Task objective> Could you copy exactly the lines below, beginning at the line with "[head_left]" and stopping after the line with "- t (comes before", with no pictures?

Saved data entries
──────────────────────────────

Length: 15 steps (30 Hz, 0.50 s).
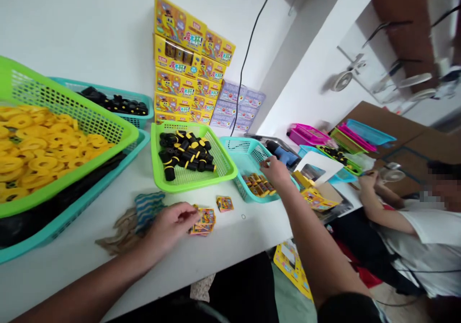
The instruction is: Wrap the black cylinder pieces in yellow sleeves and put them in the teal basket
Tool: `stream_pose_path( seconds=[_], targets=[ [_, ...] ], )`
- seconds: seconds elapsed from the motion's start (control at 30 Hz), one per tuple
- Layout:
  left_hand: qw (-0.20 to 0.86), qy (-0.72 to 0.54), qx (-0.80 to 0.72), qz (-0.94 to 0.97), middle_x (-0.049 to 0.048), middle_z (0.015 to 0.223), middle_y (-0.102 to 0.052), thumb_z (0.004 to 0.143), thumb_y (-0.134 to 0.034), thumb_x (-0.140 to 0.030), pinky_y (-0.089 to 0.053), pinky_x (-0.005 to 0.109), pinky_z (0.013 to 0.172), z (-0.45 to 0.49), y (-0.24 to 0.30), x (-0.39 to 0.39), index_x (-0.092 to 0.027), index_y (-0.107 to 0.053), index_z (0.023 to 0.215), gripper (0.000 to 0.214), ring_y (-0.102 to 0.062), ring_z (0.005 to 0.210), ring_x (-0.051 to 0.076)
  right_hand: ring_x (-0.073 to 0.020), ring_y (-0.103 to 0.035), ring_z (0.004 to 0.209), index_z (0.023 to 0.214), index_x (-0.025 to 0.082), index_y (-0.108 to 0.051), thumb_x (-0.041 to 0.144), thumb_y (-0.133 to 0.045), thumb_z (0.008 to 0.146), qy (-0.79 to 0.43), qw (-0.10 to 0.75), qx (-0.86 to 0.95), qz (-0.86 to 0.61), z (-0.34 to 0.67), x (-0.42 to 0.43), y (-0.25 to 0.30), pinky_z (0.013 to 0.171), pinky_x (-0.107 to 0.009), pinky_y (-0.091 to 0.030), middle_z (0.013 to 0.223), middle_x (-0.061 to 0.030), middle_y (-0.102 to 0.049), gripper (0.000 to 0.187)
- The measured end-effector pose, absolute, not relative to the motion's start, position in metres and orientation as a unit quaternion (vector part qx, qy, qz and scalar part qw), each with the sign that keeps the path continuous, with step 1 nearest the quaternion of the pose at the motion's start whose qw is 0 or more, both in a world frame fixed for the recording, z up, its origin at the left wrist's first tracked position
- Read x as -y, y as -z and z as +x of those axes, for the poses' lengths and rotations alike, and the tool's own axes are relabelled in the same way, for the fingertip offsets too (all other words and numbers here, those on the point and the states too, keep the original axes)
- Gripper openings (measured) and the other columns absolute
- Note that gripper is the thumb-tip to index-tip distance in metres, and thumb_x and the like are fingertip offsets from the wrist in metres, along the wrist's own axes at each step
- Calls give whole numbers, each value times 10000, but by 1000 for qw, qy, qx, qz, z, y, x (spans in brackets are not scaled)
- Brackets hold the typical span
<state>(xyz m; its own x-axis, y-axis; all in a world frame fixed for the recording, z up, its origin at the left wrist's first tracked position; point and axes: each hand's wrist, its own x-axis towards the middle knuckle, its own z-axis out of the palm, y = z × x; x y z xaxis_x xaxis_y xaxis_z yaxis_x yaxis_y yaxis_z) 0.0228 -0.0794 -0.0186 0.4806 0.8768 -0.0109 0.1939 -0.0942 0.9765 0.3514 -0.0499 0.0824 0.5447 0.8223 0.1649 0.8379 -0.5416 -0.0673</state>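
Small rectangular orange-and-yellow printed cards [206,217] lie in a loose stack on the white tabletop [234,234], between its front edge and the baskets along the back. The person's left hand [173,222] is at the stack's left side, thumb and fingers curled almost together; the right hand [276,172] hangs over the turquoise plastic basket [248,196], its fingertips bent inward with little gap. The view is too coarse to tell whether either hand pinches anything.

The step in hand seems to be handling cards on the left while the right hand works at the basket. The next move, I judge, calls for the left fingertips to part one thin card cleanly, and for the right to keep clear of the basket's rim.

A smaller card pile [224,203] sits just right of the stack. Yellow-and-dark printed cylinders [257,185] fill the basket's near end. Behind the cards, a lime-green plastic basket [158,172] holds black cylinders with yellow bands [185,152]. A blue striped cloth [148,207] lies left of the cards, and yellow cardboard boxes [180,80] are stacked toward the tabletop's back edge.
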Motion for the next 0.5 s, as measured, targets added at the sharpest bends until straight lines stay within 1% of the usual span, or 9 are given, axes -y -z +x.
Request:
stream_pose_path(
  seconds=[0.07,0.13,0.2,0.3,0.33,0.4,0.47,0.5],
  targets=[
    [435,-326,-404,736,46,792,-675,796,-617,-441,-424,272,666,23,26,78,-187,-674,782,261,-595,738,191,-321,-655,983,1164,48,-605,217,-615,814,42,28,453,-890,382,34,-81,787,-376,-479,1044,-230,-669,389],
    [364,-318,-408,775,46,806,-668,818,-600,-431,-409,272,666,23,31,76,-193,-670,789,250,-588,738,189,-316,-662,964,1105,40,-646,196,-651,785,23,10,453,-891,397,25,-73,782,-369,-486,1022,-233,-678,356],
    [341,-299,-414,789,45,801,-660,830,-589,-443,-396,270,651,23,32,75,-195,-665,802,261,-583,729,190,-294,-664,943,1010,62,-692,215,-698,756,8,-5,459,-889,402,22,-65,778,-344,-489,981,-203,-696,297],
    [343,-264,-421,797,41,795,-652,854,-562,-469,-373,270,640,23,31,73,-193,-654,843,292,-576,708,188,-278,-667,891,874,82,-723,235,-746,718,3,-6,460,-888,402,25,-67,762,-334,-486,905,-177,-710,219],
    [342,-256,-426,798,37,783,-647,859,-560,-471,-361,269,633,24,30,73,-194,-649,862,291,-572,697,187,-279,-665,882,862,86,-724,248,-739,732,9,2,460,-888,401,28,-72,759,-340,-483,896,-177,-709,208],
    [333,-249,-437,798,21,741,-629,842,-596,-447,-329,263,610,25,28,74,-199,-639,886,255,-554,663,180,-276,-658,893,903,105,-723,300,-677,806,30,22,463,-885,394,39,-83,767,-355,-475,916,-170,-707,223],
    [330,-250,-448,792,8,706,-610,789,-671,-389,-298,257,593,27,26,75,-204,-633,861,201,-533,636,171,-253,-651,882,960,141,-710,367,-588,879,60,73,481,-872,377,56,-91,767,-350,-471,919,-137,-705,269],
    [335,-254,-450,788,4,701,-608,757,-704,-354,-289,254,589,28,25,76,-205,-632,832,181,-524,629,167,-230,-647,848,972,160,-699,391,-553,901,74,115,495,-858,364,68,-92,753,-336,-472,895,-110,-702,283]
  ],
)
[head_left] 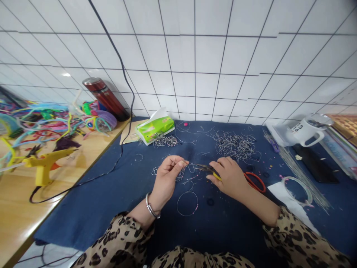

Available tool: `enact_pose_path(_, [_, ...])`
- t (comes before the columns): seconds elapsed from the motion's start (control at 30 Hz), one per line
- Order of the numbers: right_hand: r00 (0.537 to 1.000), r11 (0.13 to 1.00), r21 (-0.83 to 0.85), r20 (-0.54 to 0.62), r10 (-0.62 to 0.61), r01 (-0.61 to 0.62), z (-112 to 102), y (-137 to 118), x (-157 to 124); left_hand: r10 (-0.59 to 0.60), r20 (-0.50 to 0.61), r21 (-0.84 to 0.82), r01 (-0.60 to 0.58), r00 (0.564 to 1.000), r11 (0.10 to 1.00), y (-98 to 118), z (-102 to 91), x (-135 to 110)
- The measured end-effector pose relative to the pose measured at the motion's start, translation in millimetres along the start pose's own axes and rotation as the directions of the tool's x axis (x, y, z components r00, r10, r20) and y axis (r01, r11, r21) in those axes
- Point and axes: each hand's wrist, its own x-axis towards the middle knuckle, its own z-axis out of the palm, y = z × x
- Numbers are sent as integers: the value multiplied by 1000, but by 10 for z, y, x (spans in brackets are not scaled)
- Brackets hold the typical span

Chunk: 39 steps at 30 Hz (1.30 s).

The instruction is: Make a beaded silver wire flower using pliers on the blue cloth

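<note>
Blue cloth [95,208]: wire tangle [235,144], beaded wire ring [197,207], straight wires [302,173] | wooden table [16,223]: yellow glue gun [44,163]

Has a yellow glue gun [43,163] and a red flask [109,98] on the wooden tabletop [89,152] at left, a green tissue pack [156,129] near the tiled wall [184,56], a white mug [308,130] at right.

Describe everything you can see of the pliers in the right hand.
The pliers have slim, tapering, dark grey jaws that look like metal, and a bit of yellow grip, probably plastic or rubber, showing between the fingers. The right hand wraps the handles and hides most of them. The tool lies roughly level, tips pointing toward the left hand, above the dark blue cloth. Whether the jaws are closed, or touch the wire near their tips, is too small to tell.
</note>
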Motion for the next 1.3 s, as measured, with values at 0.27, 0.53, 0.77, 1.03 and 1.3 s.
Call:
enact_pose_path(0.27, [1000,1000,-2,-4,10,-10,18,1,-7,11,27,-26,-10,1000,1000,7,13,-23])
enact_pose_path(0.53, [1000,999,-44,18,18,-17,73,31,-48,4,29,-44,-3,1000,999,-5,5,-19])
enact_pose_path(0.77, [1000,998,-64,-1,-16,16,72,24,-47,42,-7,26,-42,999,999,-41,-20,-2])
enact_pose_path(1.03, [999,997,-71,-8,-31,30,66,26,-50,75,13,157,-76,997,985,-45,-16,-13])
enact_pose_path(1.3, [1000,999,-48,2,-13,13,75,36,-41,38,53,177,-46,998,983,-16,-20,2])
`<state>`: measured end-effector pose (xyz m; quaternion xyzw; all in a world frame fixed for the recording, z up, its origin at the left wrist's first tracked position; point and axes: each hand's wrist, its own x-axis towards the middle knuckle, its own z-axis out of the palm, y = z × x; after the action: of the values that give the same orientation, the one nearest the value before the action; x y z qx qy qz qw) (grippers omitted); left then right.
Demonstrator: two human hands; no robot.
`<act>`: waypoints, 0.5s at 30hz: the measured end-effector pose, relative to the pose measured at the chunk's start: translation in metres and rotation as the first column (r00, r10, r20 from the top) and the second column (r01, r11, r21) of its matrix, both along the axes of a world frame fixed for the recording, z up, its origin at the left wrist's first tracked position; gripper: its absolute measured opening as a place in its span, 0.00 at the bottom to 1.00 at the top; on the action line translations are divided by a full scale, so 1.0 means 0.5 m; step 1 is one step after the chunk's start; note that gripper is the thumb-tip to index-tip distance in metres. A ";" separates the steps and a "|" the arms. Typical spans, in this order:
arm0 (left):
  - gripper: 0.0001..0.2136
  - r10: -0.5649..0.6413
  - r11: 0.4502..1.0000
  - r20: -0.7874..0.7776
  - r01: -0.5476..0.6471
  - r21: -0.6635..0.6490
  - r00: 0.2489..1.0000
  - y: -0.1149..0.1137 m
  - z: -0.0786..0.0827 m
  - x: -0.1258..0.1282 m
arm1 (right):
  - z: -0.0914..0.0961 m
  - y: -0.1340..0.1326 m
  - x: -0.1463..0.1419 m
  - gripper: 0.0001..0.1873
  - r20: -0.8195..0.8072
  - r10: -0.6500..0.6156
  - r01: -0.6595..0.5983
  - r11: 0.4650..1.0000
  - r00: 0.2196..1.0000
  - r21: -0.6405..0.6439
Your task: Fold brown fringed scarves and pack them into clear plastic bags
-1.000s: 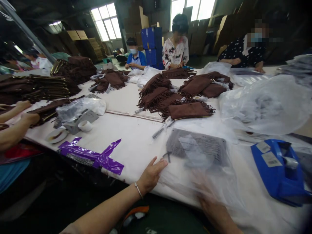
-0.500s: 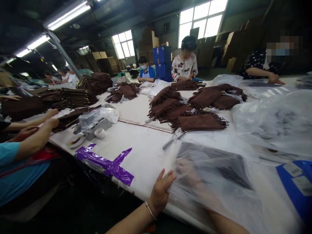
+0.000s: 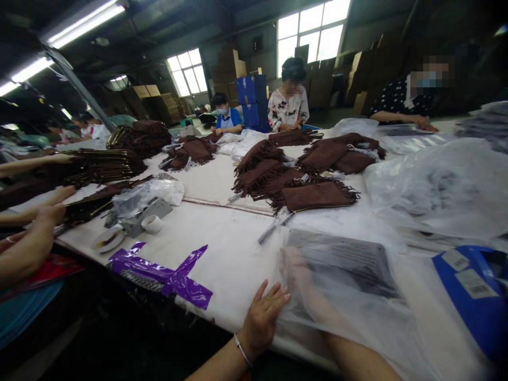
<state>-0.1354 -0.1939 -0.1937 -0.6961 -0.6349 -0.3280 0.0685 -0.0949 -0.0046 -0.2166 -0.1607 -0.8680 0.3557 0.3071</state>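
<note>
Left hand [image 3: 262,323], at the near edge of the white-covered worktable [image 3: 222,248]: wide open, palm down, fingers spread, gripping nothing, fingertips against the edge of a clear polythene bag [image 3: 349,312]. Thin metal bangle [image 3: 242,350] at the wrist. Right hand [image 3: 304,280]: behind the film and blurred, curl of the fingers hidden, any hold on the bag impossible to tell.

Bag: lying on the table, near and right of centre, just right of the left hand, with a dark grey printed sheet [image 3: 341,259] showing through. For film this thin, flat open palms a sound choice: even pressure, fewer creases, sheet kept square.

Just beyond: brown suede fringed pouches [image 3: 313,197] in overlapping heaps. Right of the bag: blue labelled holder [image 3: 472,296]. Near left: purple plastic strips [image 3: 159,270], small saucer [image 3: 107,239]. Far left: stacked dark pouches [image 3: 99,166], a co-worker's hands [image 3: 35,233] nearby. Far end: blue crates [image 3: 254,103], cardboard boxes [image 3: 226,66].
</note>
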 end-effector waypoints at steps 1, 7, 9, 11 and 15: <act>0.28 -0.007 1.000 -0.025 0.007 -0.003 1.000 0.001 0.001 0.000 | 0.000 -0.005 0.019 0.22 0.018 0.013 -0.013 1.000 1.000 0.024; 0.32 -0.058 0.989 -0.149 0.036 -0.143 0.987 -0.006 0.013 -0.020 | -0.026 -0.046 0.337 0.28 0.268 0.132 -0.190 0.961 0.954 0.202; 0.34 -0.110 0.960 -0.172 0.060 -0.273 0.979 -0.006 0.020 -0.028 | -0.042 -0.041 0.467 0.28 0.393 -0.011 -0.098 0.961 0.919 0.257; 0.37 -0.187 0.900 -0.159 0.104 -0.424 0.969 0.001 0.033 -0.031 | -0.044 -0.037 0.563 0.27 0.549 -0.061 -0.053 0.981 0.834 0.189; 0.39 -0.323 0.718 -0.053 0.208 -0.665 0.945 0.032 0.075 -0.027 | 0.042 -0.054 0.610 0.23 0.682 0.077 -0.042 0.997 0.727 -0.068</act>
<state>-0.1487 -0.1780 -0.1560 -0.7849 -0.5941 -0.0344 -0.1730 0.2100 -0.0317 -0.1958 -0.2597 -0.9159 0.3020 -0.0493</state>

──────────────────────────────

Your solution>
[head_left] 

Available tool: `enact_pose_path(_, [_, ...])`
- t (comes before the columns): seconds elapsed from the motion's start (control at 30 Hz), one per line

No more output is required.